On Thu, 2010-07-15 at 18:06 -0400, Shriram Rajagopalan wrote:
> 
> 
> On Thu, Jul 15, 2010 at 12:02 PM, Kaushik Kumar Ram <kaushik@rice.edu>
> wrote:
>         
>         On Jul 15, 2010, at 1:19 PM, Shriram Rajagopalan wrote:
>         
>         > IIRC during my early experiments with blkback & blktap2, I
>         hit a similar error.. tracing through the code, I gathered
>         that the pagemap stuff is used to manage page grants to
>         blktap2 kernel driver . So, the #else (ie !BLKBK_PAGEMAP) code
>         is not going to work.
>         > I suggest, you try to look at the blkback_pagemap.c and the
>         blktap2/device.c or something like that to get a better
>         picture.
>         
>         
>         Thanks Shriram.0 I have been looking at the code over the past
>         few days. Since I am not familiar with the Linux block I/O
>         layers its taking a lot of time!
>         
>         It seems like on enabling CONFIG_BLKBACK_PAGEMAP the grant
>         mechanism is used to map guest pages into user space too. This
>         means the guest pages are mapped twice using the grant
>         mechanism, first into dom0 kernel space (in blkback/blback.c)
>         and then into tapdisk process's address space (in
>         blktap2/device.c).  This is the new implementation of blkback.
>         
> yep..
> 

Yes, it's pretty mandatory. It's needed to map foreign frames which have
been mapped by blkback back to their grants. I guess the Kconfigs should
reflect that. Didn't expect that it's just set to optional anywhere. 

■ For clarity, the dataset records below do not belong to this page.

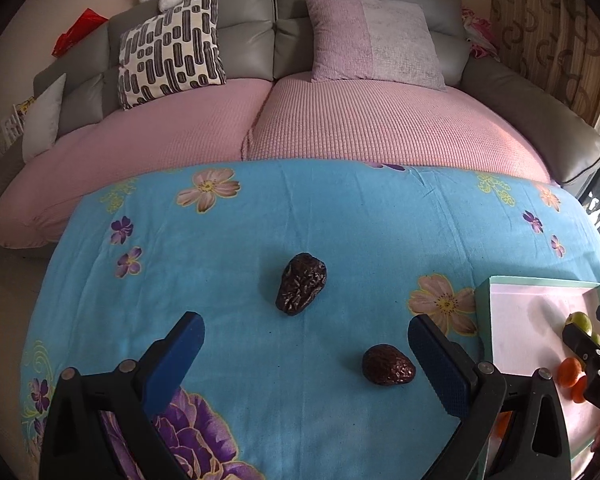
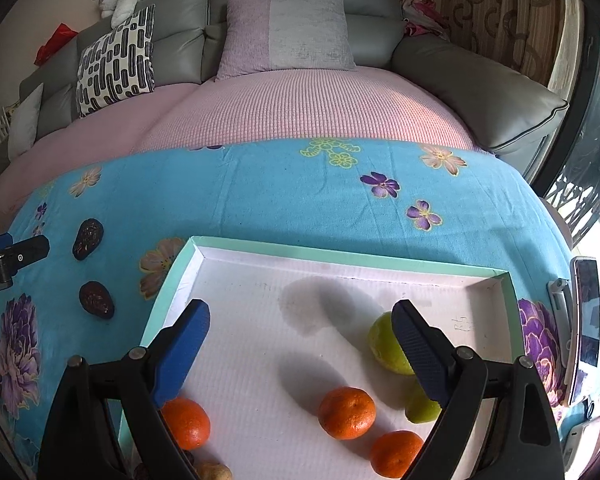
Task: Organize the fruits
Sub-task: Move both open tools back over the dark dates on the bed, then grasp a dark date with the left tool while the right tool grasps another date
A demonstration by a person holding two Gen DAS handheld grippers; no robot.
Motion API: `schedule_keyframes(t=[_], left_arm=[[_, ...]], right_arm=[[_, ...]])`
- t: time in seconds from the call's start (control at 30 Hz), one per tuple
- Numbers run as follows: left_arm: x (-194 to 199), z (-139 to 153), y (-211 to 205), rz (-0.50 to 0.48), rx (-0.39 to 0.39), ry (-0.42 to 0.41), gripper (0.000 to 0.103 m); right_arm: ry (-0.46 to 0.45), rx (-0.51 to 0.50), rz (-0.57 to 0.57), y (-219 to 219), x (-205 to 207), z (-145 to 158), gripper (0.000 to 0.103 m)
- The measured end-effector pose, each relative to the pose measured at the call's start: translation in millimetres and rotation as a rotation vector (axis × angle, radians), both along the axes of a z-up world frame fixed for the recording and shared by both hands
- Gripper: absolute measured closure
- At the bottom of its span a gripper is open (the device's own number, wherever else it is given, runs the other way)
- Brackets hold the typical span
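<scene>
left gripper (image 1: 306, 356) wide open, empty | near dark fruit (image 1: 388, 365) just inside its right finger | centre, then close gently | right gripper (image 2: 300, 344) open, empty over tray (image 2: 340, 258)

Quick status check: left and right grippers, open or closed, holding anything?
Left gripper: open, empty, above the blue cloth near two dark fruits.
Right gripper: open, empty, over the white tray of oranges and green fruits.
</scene>
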State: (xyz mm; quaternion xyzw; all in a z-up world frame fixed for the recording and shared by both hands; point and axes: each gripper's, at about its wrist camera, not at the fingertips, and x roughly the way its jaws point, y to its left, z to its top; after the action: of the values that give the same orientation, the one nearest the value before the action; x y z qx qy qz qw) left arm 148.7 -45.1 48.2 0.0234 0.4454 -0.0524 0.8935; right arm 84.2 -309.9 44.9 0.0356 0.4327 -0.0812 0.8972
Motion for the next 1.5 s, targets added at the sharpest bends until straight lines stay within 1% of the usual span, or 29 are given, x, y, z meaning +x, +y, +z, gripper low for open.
schedule_keyframes(t=[0.13, 0.27, 0.47, 0.6, 0.73, 0.87, 0.93, 1.03, 1.13, 1.17, 1.2, 1.3, 1.33, 1.4, 1.47, 1.5], left_arm=[[1, 3, 33, 0.084, 0.003, -0.011, 0.0], [1, 2, 67, 0.167, 0.002, -0.017, 0.0], [-1, 3, 110, 0.265, -0.053, -0.017, 0.0], [1, 2, 122, 0.287, -0.091, -0.007, 0.0], [6, 0, 117, 0.255, -0.106, 0.001, 0.0], [19, -5, 100, 0.197, -0.097, 0.001, 0.0], [26, -10, 90, 0.161, -0.088, -0.004, 0.0], [36, -21, 76, 0.118, -0.083, 0.01, 0.0], [45, -33, 64, 0.078, -0.11, 0.034, 0.001], [48, -38, 61, 0.069, -0.117, 0.048, 0.002], [51, -43, 57, 0.058, -0.121, 0.061, 0.006], [59, -55, 49, 0.022, -0.141, 0.093, 0.014], [60, -59, 47, 0.016, -0.147, 0.102, 0.015], [64, -66, 44, 0.003, -0.16, 0.118, 0.022], [66, -72, 42, -0.011, -0.183, 0.13, 0.022], [67, -75, 41, -0.019, -0.199, 0.135, 0.028]], right_arm=[[-0.013, 0.024, 0.017, 17, 6, 2, 0.01], [-0.017, 0.023, 0.055, 38, 12, 3, 0.01], [-0.018, 0.037, 0.103, 67, 21, 0, 0.01], [-0.021, 0.034, 0.156, 90, 27, -2, 0.01], [-0.023, 0.026, 0.205, 112, 32, -5, 0.01], [-0.005, 0.029, 0.235, 126, 40, -14, 0.01], [0.006, 0.038, 0.245, 130, 44, -19, 0.01], [0.025, 0.056, 0.254, 135, 50, -27, 0.01], [0.043, 0.083, 0.265, 141, 56, -35, 0.01], [0.05, 0.095, 0.269, 143, 57, -37, 0.01], [0.057, 0.105, 0.273, 145, 58, -39, 0.011], [0.078, 0.114, 0.287, 152, 62, -46, 0.012], [0.084, 0.113, 0.294, 155, 63, -48, 0.016], [0.097, 0.107, 0.304, 159, 64, -52, 0.021], [0.113, 0.1, 0.307, 163, 66, -57, 0.023], [0.12, 0.101, 0.308, 165, 67, -59, 0.025]])
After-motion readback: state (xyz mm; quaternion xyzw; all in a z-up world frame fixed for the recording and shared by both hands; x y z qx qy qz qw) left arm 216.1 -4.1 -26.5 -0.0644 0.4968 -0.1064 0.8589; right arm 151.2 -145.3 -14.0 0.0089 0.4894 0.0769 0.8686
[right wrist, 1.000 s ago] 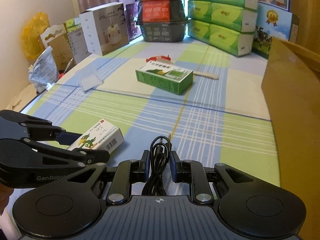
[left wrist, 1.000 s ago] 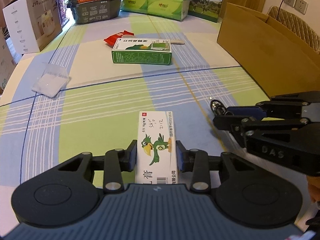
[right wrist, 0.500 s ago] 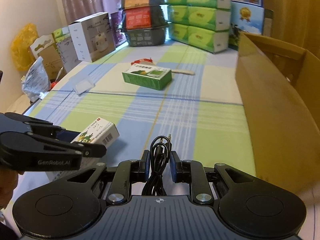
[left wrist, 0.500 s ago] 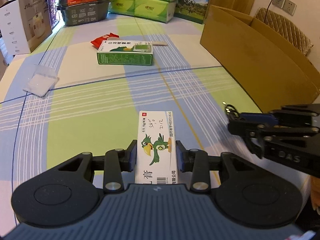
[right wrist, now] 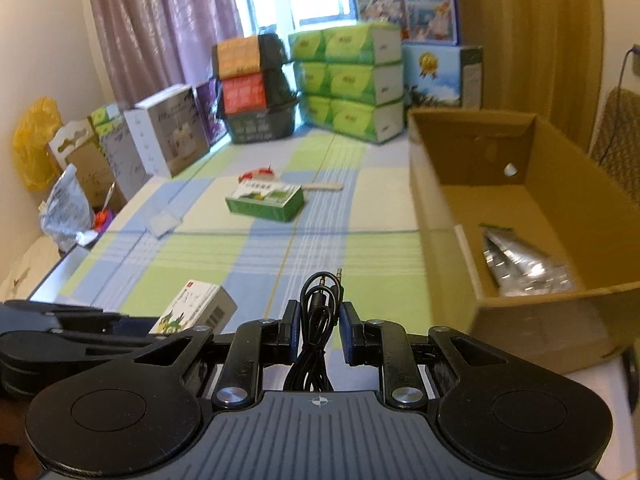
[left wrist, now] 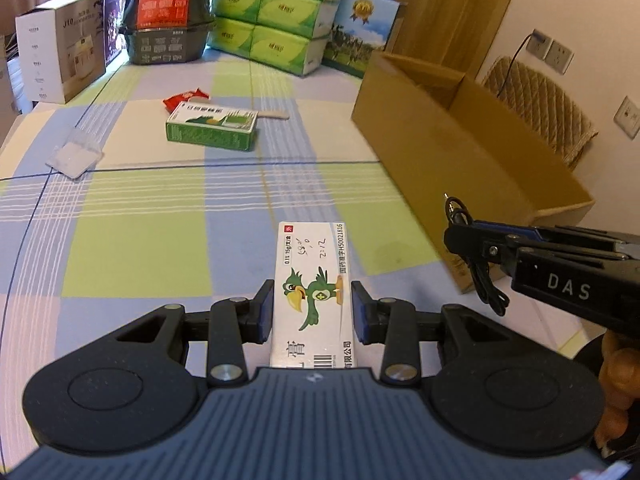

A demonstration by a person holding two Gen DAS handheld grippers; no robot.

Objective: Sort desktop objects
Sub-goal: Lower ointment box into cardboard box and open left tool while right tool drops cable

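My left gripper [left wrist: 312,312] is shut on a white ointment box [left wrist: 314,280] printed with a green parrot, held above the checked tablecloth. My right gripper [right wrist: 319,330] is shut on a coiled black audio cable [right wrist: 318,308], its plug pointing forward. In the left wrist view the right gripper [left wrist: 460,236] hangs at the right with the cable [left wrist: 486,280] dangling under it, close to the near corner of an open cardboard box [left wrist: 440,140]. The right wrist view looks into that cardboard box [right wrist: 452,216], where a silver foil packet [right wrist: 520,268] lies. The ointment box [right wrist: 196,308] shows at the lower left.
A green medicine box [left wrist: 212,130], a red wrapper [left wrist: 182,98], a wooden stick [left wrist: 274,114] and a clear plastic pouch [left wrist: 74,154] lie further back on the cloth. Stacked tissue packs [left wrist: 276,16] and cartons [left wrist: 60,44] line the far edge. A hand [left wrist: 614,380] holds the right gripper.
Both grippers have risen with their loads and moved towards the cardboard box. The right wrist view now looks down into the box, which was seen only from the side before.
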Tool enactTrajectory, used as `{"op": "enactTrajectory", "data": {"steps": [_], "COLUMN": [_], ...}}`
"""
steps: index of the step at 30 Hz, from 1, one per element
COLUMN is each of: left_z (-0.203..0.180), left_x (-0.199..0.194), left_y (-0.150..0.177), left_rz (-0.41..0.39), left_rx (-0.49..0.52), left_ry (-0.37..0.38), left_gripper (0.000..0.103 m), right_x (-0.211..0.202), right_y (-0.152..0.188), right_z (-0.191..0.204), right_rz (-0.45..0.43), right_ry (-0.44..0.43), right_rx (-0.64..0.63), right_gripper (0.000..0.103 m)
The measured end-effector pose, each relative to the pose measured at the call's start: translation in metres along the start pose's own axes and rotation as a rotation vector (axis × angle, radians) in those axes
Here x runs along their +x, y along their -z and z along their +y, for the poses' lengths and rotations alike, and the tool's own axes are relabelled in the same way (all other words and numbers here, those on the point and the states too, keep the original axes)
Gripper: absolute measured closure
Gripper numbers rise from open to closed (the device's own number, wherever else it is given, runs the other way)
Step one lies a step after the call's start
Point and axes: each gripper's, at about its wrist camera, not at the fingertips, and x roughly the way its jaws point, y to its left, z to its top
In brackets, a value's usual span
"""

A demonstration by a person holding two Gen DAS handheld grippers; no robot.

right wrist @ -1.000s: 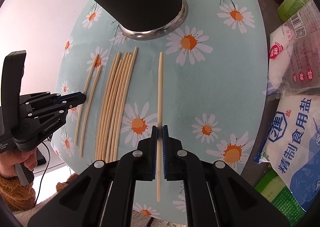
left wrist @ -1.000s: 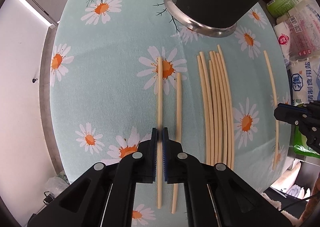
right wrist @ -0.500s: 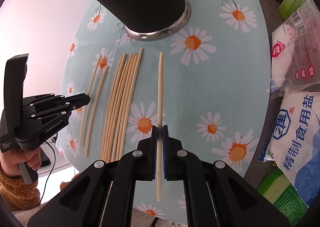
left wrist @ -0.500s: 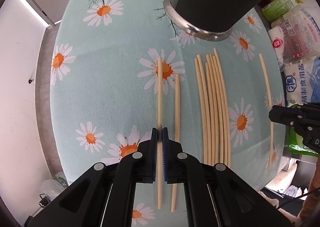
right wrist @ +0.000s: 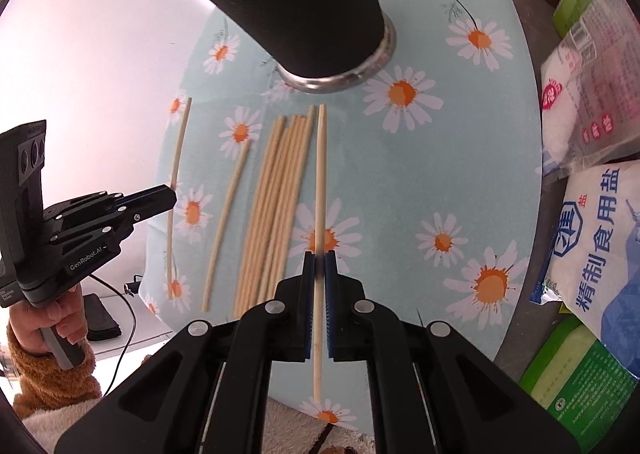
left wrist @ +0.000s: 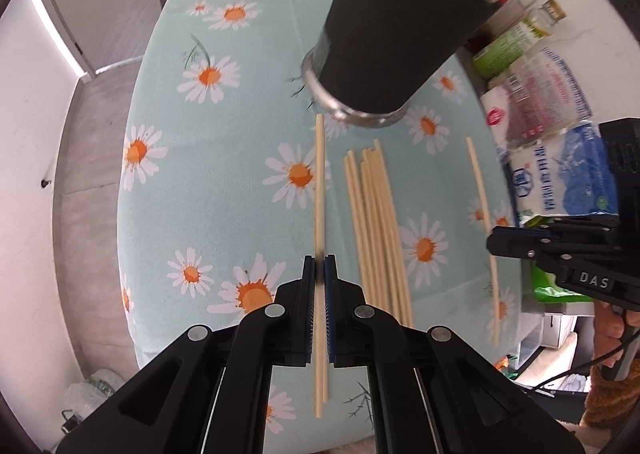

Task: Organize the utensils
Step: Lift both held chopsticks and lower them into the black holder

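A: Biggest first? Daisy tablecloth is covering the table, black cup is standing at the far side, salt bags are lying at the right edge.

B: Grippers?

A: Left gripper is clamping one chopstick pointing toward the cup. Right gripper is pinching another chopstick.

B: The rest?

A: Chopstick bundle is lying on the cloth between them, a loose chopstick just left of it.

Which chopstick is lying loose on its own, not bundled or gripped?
The lone chopstick just left of the bundle; every other one is bundled or clamped in jaws.
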Motion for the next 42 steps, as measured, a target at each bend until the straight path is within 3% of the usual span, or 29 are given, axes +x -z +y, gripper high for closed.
{"op": "enactTrajectory", "data": {"steps": [5,13,20,26,33,42], "left_z": [-0.018,-0.037,-0.043,-0.051,-0.052,-0.038], "left_x": [-0.040,-0.088,-0.112,-0.134,-0.146,-0.135], "left_y": [-0.012,-0.035,-0.060,-0.085,-0.099,-0.122], "left_rz": [-0.109,-0.296,-0.419,-0.587,-0.789,-0.865], "left_rx": [0.051,0.139,0.183,0.252,0.289,0.255], "left_ry": [0.059,0.060,0.114,0.188,0.226,0.307], "left_gripper": [0.099,0.099,0.099,0.099,0.099,0.099], "right_x": [-0.032,-0.078,-0.113,-0.135,-0.161,-0.176], "right_y": [-0.004,-0.024,-0.048,-0.071,-0.093,-0.110], "right_z": [0.023,0.053,0.063,0.068,0.071,0.066], "right_rz": [-0.115,-0.303,-0.478,-0.628,-0.800,-0.937], "right_ry": [-0.005,-0.048,-0.059,-0.112,-0.076,-0.058], "right_rx": [-0.071,-0.129,-0.140,-0.178,-0.225,-0.239], "right_gripper": [0.097,0.097,0.097,0.097,0.097,0.097]}}
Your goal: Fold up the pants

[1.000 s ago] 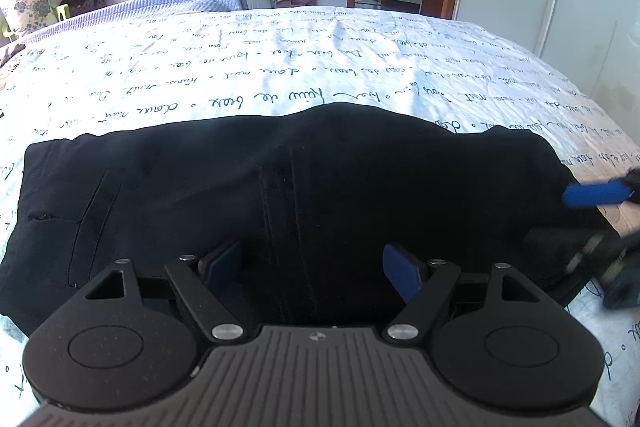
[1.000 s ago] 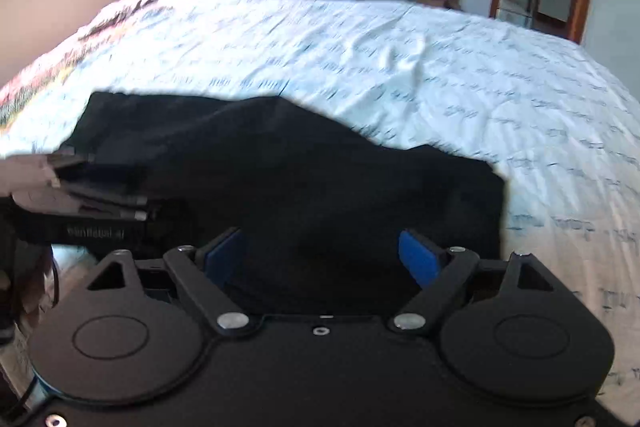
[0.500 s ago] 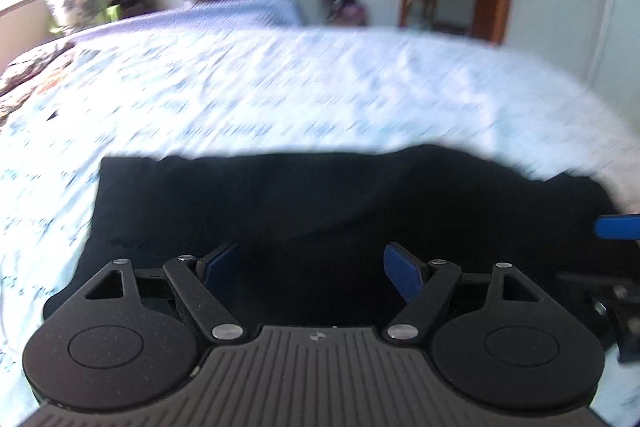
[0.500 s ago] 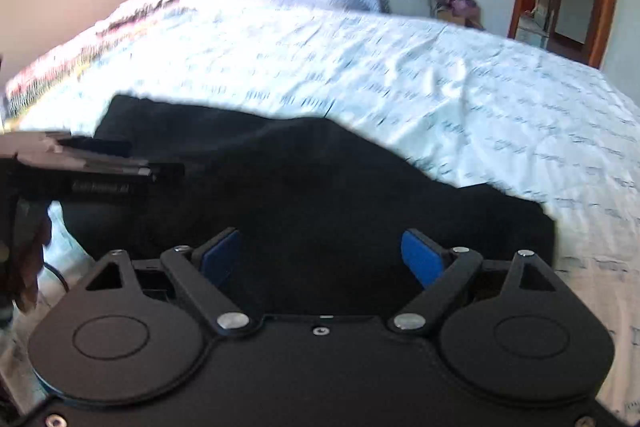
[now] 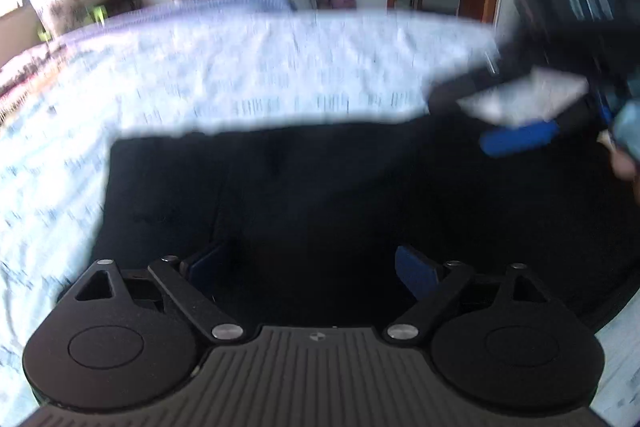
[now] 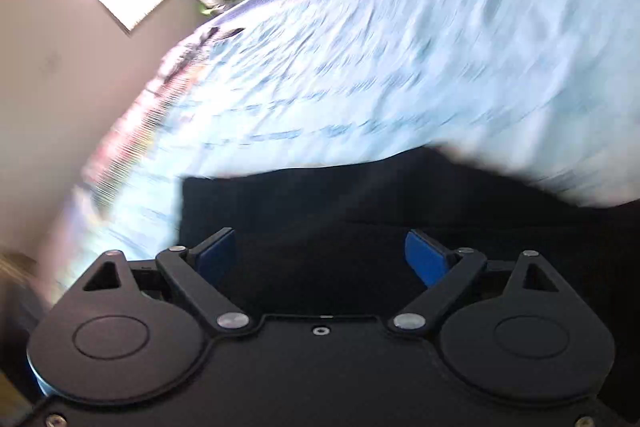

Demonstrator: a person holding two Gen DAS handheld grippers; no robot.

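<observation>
Both wrist views look down close over the pants (image 5: 320,195), right tilted.

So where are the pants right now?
The pants lie flat on the bed, along its near edge in both wrist views, just ahead of the left gripper.

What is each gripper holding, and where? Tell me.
Nothing: the left gripper and right gripper are opening, fingers clear above the black pants.

Flat black cloth pants (image 5: 320,187) lie on a white bedsheet patterned with rows of dark script (image 5: 240,67). Each black claw (image 5: 312,267) carries blue pads (image 5: 416,271).
</observation>
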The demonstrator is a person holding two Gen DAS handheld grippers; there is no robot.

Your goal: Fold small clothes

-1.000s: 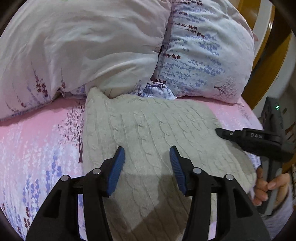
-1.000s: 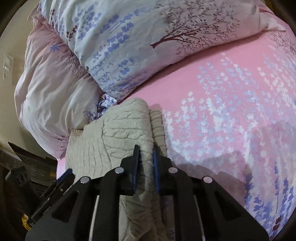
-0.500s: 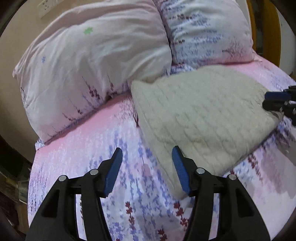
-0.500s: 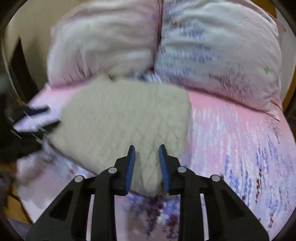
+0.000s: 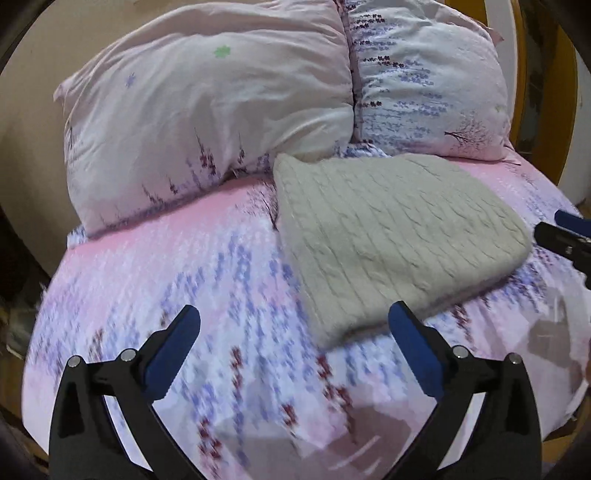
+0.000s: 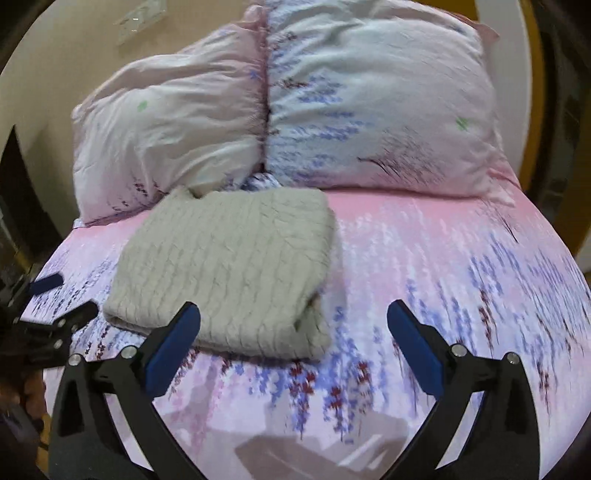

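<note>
A beige cable-knit sweater [image 5: 388,236] lies folded into a flat packet on the pink flowered sheet [image 5: 166,258], just in front of the pillows. My left gripper [image 5: 293,319] hovers over the sheet at the sweater's near-left corner. Its jaws are opening wide, and no pad touches the knit. My right gripper [image 6: 293,316] hangs back from the sweater [image 6: 229,266] on its near-right side, jaws also opening wide and holding nothing. Each gripper shows in the other's view: the right gripper [image 5: 565,232] at the right edge, the left gripper [image 6: 70,297] at the left edge.
Two plump flowered pillows [image 5: 207,110] [image 5: 428,81] lean against the head of the bed behind the sweater. A wooden bed frame [image 5: 532,92] curves along the right. The sheet [image 6: 461,277] spreads right of the sweater. A wall socket [image 6: 140,16] sits above the pillows.
Both grippers have drawn back from the sweater and their jaws have spread wide. The right one has let go of the sweater's edge. The sweater now lies folded and free.
</note>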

The reason for the duplicate mapping is that userspace has to re-queue
those frames at the physical device layer, and -- iirc -- the problem
was that queuing pages twice, once on the blktap2 bdev and once on the
underlying disk, will deadlock.

So the second grant map basically creates an alias under a second pfn.
One page locally separate in two frames. Not exactly beautiful, but
effective.

>         On disabling CONFIG_BLKBACK_PAGEMAP, the code falls back on
>         the old implementation. Here, the guest pages are mapped into
>         user space by directly manipulating the page tables without
>         going through the grant mechanism. (Things seem slightly
>         different when XENFEAT_auto_translated_physmap is set but I
>         will ignore that for now). 
> IIRC, that XENFEAT_auto_translated_physmap is kinda deprecated..  it
> was used in xen 3.1 or so  I guess.. (basically, it makes pfn = mfn,
> instead of the current style : p2m & m2p tables)

Yes. That code has been there forever and then got carried over from
blktap1 to blktap2, basically as-is. Even to pvops, where it's probaby
broken. Empirical proof that nobody is using blktap2 with
autotranslation, at least not on recent kernels.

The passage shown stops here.